Retype exactly the lines of the listing below from the one with "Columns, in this" through the last, both included, and leave every picture out.

____________

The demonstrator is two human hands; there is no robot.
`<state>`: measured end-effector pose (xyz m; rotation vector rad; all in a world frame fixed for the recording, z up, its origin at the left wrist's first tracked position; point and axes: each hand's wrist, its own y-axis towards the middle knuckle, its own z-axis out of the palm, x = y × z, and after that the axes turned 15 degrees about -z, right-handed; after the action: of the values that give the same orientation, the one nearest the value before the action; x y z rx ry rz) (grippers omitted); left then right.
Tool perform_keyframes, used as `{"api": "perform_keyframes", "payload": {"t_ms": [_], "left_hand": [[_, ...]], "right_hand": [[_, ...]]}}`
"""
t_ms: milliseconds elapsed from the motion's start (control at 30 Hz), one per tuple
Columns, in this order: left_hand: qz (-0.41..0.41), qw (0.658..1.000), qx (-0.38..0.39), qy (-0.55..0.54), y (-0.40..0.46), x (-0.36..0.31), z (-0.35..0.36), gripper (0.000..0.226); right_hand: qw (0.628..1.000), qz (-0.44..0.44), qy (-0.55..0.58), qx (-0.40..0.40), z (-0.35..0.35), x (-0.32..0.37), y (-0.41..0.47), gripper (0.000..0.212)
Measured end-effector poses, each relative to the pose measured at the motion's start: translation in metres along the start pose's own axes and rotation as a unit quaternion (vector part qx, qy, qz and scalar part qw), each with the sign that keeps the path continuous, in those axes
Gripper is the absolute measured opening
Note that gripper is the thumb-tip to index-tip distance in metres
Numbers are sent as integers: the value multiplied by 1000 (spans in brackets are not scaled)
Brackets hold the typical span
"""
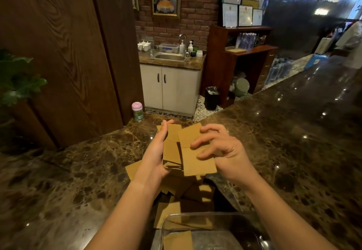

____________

Result of the task:
Columns, in this order: left_hand: qz (-0.41..0.41), qw (0.658..1.000), qx (-0.38..0.39), qy (-0.55..0.54), y (-0.40..0.46), x (-0.36..0.31), z (-0.35..0.36), gripper (0.000..0.226); right_hand: qw (0.628..1.000), qz (-0.44..0.44), qy (-0.55..0.58), qx (-0.40..0.40), z (-0.35..0.35), x (-0.32..0.37), y (-0.41..0.47), gripper (0.000..0.212)
Measured end-effector poses, each relative to the pose measured at the motion's start: translation in metres along the start pose's own axes and rotation as a unit quaternion (vector part qx, qy, qz and scalar part qw), each with the sign that keeps the path continuous, in those axes
Gripper is the absolute measured opening
Note that gripper is the thumb-tip to index-tip distance in metres
Numbers are sent as integers: the value multiplied by 1000 (spans in brackets are not scaled)
Brackets hold the typical span
"""

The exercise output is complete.